Hillman Restructuring

On December 11, 2020, Hillman, Hillman Power Company LLC (“Hillman Power”), and Customers Bank, among others, entered into a Loan and Guaranty Agreement (the “Customers Loan Agreement”) pursuant to which Customers Bank extended to Hillman Power a term loan pursuant to the Main Street Lending Program in the aggregate original principal amount of $30,000,000 in accordance with the terms, and subject to the conditions, of the Customers Loan Agreement. Hillman and Hillman Power are controlled, indirectly, by Mr. Mark Comora through entities affiliated with Mr. Comora, including Fortistar and certain of its affiliates other than Opco. Prior to the closing of the Business Combination, Mr. Comora was Chairman of the board of Opco, and, thereafter, became Chairman of our board. He is also the Founder and President of, and sole member in, Fortistar. Mr. Nadeem Nisar and Mr. Jonathan Maurer each serve as a manager and each maintains a pecuniary interest in, a limited liability company that indirectly owns a passive equity investment in Hillman, Mr. Nisar, also a former member of the board of Opco and a current member of our board, is a Managing Director of Fortistar and also serves as a member of Fortistar’s management and investment committees which oversee the operations of Fortistar’s portfolio companies. Prior to the closing of the Business Combination, Mr. Maurer served as Co-Chief Executive Officer of Opco Fuels and is currently serving in the same capacity with us. Prior to being appointed of Co-Chief Executive Officer of OPAL in 2021, Mr. Maurer served as a Managing Director of Fortistar.
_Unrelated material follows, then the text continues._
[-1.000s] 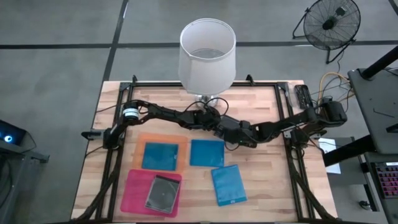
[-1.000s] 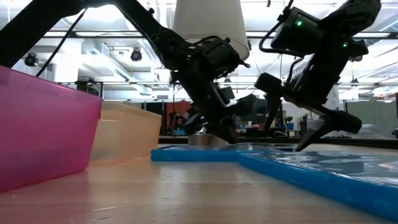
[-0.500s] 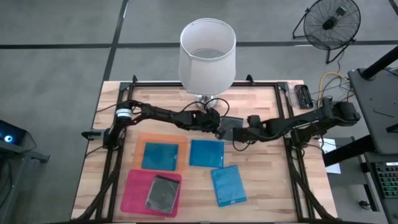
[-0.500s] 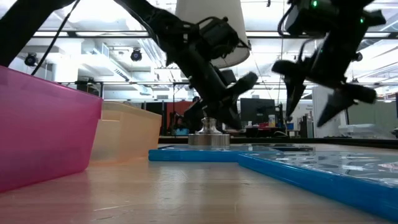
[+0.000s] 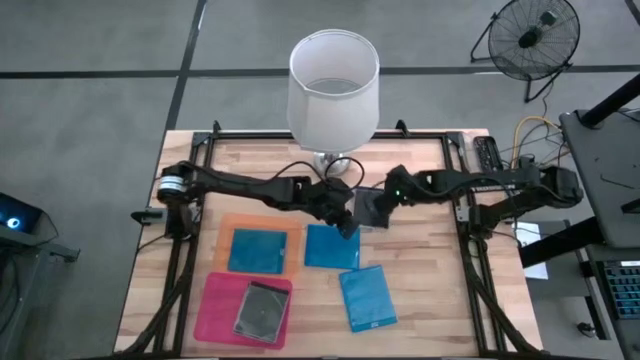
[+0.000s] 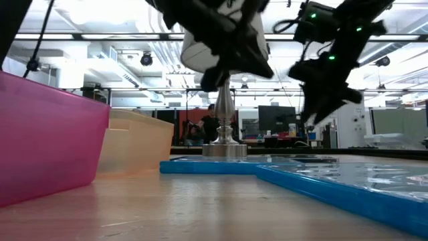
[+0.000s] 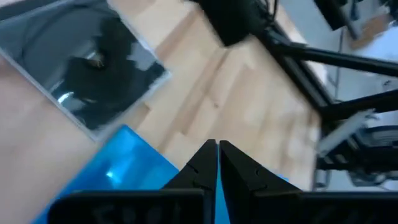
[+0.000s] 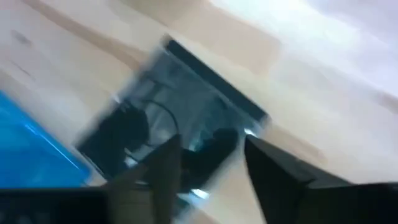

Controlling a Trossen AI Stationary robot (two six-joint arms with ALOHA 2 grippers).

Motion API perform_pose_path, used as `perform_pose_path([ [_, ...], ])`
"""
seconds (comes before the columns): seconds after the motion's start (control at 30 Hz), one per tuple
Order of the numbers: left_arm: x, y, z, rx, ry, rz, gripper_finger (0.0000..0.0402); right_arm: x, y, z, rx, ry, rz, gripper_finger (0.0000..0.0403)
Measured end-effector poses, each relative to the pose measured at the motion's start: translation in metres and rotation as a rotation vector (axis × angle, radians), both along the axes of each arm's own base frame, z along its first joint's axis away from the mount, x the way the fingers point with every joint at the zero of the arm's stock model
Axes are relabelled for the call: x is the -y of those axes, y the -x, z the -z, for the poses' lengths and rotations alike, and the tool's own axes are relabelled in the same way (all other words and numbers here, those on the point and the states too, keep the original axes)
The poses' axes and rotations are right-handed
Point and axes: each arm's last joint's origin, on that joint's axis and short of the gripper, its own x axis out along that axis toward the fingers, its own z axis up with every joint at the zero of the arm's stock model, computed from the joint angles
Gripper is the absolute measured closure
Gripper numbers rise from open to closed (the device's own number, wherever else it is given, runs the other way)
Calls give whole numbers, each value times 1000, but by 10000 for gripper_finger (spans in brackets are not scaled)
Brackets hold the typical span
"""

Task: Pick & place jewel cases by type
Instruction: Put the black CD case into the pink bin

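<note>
A dark grey jewel case [image 5: 372, 208] [image 8: 174, 118] [image 7: 87, 62] lies flat on the wooden table near the lamp's foot. My right gripper [image 5: 386, 203] [image 8: 211, 168] hovers above it, open, touching nothing. My left gripper [image 5: 347, 222] [image 7: 217, 155] is shut and holds nothing, raised over the far edge of a blue jewel case [image 5: 332, 246] [image 7: 124, 168]. A second blue case [image 5: 367, 297] lies nearer the front. Another blue case [image 5: 257, 250] rests in the orange tray [image 5: 262, 222], and a grey case [image 5: 262, 310] in the pink tray [image 5: 215, 300].
A white lamp [image 5: 333, 85] stands at the table's far middle, its metal foot [image 6: 224, 148] just behind both grippers. The pink bin [image 6: 47, 134] and orange bin [image 6: 134, 144] fill the front left. Bare wood lies at the right and the far left.
Both grippers have risen off the table. My right gripper has drawn back toward the table's right edge, rolled about its axis, and its fingers have come closer together. The dark grey case, earlier hidden under the grippers, now lies uncovered on the table.
</note>
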Motion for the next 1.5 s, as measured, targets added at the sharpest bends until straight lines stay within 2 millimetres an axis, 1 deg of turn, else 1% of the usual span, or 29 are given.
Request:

In connection with the Customers Loan Agreement, Hillman pledged its interests in the following Opco related subsidiaries: (i) its 11.1% minority equity ownership interest in CV RNG Holdings LLC, (ii) 50.0% equity ownership interest in Noble Road HoldCo LLC, (iii) 30.0% minority equity ownership interest in Pine Bend HoldCo LLC, and (iv) 50.0% equity ownership interest in Sunoma HoldCo LLC (collectively, the “Pledged Membership Interests”).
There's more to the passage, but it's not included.